House Speaker Paul D. Ryan said Monday that the attempted coup in Turkey is “just another chapter in the narrative in how destabilized the world is.”  

“The whole place is a tinder box,” the Wisconsin Republican said. “The world is becoming a tinder box.”   

Speaking during an event hosted by The Wall Street Journal at the Republican National Convention in Cleveland, Ryan said that “miserable foreign policy” is to blame for the state of affairs in Turkey and throughout the world. The United States needs a leader who will take a stronger stance, he said.    

“Right now our allies are really wondering about our resolve. And we have shown mixed resolve,” the speaker said. “The president has made horrible foreign policy decisions … not to mention the fact that our military is under duress.”  

Ryan’s foreign policy comments are timely as national security, specifically “Make America Safe Again,” is the theme for the opening day of the Cleveland convention. Monday’s headline speakers, including retired Lt. Gen. Michael Flynn , Sen. Joni Ernst of Iowa , and  Rep. Ryan Zinke of Montana  are expected to focus their speeches around that topic.   

Flynn, as well as House Homeland Security Chairman Michael McCaul and Armed Services Chairman Mac Thornberry, both Texas Republicans, have been advising Trump on national security, Ryan said.   
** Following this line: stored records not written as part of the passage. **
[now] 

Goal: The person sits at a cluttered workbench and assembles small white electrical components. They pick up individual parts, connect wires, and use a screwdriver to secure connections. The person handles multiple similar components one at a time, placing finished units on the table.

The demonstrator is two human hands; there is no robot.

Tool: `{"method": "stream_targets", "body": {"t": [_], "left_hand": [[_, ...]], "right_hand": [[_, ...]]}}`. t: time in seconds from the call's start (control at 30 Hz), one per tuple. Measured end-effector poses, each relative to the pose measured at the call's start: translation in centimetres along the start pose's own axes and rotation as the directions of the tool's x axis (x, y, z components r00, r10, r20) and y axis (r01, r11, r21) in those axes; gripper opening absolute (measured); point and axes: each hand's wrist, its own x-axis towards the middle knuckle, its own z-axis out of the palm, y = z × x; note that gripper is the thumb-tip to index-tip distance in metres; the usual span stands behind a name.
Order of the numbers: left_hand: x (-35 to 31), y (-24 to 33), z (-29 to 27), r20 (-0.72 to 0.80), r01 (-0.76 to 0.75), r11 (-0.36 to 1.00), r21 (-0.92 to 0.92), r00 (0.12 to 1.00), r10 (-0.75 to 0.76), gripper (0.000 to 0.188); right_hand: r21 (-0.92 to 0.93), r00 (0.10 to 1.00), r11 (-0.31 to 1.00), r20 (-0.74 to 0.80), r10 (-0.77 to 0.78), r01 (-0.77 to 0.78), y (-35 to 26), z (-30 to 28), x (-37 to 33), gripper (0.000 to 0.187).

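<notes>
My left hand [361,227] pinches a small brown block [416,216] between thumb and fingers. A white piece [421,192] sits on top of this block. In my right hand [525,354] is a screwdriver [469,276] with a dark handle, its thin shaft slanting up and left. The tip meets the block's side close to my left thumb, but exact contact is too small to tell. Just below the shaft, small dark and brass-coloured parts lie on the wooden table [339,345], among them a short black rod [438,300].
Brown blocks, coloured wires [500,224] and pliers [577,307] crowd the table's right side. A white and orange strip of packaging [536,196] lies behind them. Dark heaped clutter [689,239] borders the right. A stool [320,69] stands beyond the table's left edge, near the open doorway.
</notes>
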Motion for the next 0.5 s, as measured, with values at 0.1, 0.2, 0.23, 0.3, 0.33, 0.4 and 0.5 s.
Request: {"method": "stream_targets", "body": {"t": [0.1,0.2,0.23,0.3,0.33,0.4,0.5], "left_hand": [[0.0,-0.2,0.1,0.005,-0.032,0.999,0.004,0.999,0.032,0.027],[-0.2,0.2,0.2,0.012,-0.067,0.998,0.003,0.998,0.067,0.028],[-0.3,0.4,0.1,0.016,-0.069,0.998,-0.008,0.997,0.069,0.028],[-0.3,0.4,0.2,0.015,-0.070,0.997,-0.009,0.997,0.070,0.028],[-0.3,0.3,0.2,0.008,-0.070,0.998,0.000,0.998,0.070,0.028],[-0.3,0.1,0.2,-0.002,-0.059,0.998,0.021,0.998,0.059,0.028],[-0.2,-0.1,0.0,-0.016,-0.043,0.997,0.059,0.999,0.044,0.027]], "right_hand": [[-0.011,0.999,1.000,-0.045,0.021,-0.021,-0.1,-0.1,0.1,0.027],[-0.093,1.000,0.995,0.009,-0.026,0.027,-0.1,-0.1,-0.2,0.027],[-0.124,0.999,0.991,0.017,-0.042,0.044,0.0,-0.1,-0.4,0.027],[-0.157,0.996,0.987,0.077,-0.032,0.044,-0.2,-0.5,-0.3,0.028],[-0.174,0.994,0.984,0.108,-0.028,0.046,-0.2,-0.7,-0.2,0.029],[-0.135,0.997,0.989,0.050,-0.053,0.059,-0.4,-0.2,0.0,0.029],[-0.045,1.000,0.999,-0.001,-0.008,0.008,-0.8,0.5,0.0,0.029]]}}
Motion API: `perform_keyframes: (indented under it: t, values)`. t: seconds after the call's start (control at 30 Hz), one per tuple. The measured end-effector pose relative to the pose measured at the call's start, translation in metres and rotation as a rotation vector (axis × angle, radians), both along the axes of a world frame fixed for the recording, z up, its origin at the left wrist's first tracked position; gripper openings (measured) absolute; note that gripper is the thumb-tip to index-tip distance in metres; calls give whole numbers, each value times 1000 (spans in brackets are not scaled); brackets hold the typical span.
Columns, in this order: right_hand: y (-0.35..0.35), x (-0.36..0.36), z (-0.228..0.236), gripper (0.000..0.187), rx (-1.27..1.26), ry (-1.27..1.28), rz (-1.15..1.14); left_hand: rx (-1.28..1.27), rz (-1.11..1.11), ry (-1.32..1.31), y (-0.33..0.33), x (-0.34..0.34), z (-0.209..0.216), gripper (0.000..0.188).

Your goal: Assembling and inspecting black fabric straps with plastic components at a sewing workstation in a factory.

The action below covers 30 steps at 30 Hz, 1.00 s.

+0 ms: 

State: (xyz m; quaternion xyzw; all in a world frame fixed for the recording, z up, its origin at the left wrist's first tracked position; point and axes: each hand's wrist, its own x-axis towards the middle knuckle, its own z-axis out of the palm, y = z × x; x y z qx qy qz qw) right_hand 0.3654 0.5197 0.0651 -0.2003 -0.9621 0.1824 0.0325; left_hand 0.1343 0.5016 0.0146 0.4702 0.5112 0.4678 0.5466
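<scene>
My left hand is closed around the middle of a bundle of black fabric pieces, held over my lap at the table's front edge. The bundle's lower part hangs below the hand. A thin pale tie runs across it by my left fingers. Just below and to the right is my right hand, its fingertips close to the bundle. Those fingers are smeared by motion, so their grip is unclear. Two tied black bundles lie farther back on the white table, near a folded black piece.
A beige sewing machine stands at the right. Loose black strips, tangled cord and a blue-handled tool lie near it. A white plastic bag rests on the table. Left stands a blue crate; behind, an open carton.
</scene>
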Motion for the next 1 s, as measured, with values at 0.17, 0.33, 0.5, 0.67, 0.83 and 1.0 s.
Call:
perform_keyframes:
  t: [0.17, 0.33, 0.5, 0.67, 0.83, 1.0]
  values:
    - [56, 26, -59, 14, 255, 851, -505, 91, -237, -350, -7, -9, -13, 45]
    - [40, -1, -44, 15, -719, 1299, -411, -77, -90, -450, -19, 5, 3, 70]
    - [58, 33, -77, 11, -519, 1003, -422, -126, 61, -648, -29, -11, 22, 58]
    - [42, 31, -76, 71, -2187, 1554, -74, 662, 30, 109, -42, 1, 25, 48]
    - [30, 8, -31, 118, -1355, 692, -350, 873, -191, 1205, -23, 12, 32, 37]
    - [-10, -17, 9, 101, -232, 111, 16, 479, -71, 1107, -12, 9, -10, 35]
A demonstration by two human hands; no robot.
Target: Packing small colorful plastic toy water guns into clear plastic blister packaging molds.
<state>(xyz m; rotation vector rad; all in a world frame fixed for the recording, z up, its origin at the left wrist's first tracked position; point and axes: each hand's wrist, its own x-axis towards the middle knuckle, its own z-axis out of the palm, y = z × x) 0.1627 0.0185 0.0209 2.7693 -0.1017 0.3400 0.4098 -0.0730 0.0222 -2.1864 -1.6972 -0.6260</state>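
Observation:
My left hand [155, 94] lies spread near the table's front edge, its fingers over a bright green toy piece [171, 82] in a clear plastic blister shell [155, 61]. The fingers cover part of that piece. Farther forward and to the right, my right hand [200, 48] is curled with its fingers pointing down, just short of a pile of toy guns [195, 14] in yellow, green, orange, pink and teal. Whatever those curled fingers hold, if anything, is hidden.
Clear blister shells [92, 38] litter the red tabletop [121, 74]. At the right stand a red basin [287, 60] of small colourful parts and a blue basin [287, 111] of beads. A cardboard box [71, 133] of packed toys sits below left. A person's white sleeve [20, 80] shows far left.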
In addition to foreign policy and national security, Ryan also spoke about his relationship with Donald Trump, and how he believes the billionaire businessman is changing the Republican Party.   

“We have frank exchanges, frank discussions,” Ryan said, noting that Trump “does listen.”  

Ryan said he’s had about half a dozen conversations with the presumptive nominee and that his and Trump’s staff talk constantly. Much of their conversations have been about the House GOP’s “Better Way” agenda, but Ryan said he will also tell Trump when he disagrees with him, to explain his viewpoint and to persuade the real estate mogul to see things differently.  

The speaker threw a few jabs at Trump during the event, calling him “not my kind of conservative” and answering a question about Trump’s controversial proposals by noting that the Republican party is a big-tent party — “real big.”  

Asked what Ryan would do when a hypothetical President Trump sends an appropriations request to Congress for his border wall with Mexico, Ryan said, “He’s going to go to Mexico, remember?”  

Still, Ryan gave Trump credit for the support he garnered in the primary, noting that he “vanquished” his opponents and brought along new Republican voters.   

“I think he has changed the party, but I don’t think any one person possesses this party,” Ryan said.   

The question going forward is whether Trump can build on the coalition of supporters he amassed during the primary.   

Trump’s selection of Indiana Gov. Mike Pence as his running mate “helps tremendously,” Ryan said, noting that Pence “helps bridge different parts of the conservative movement.”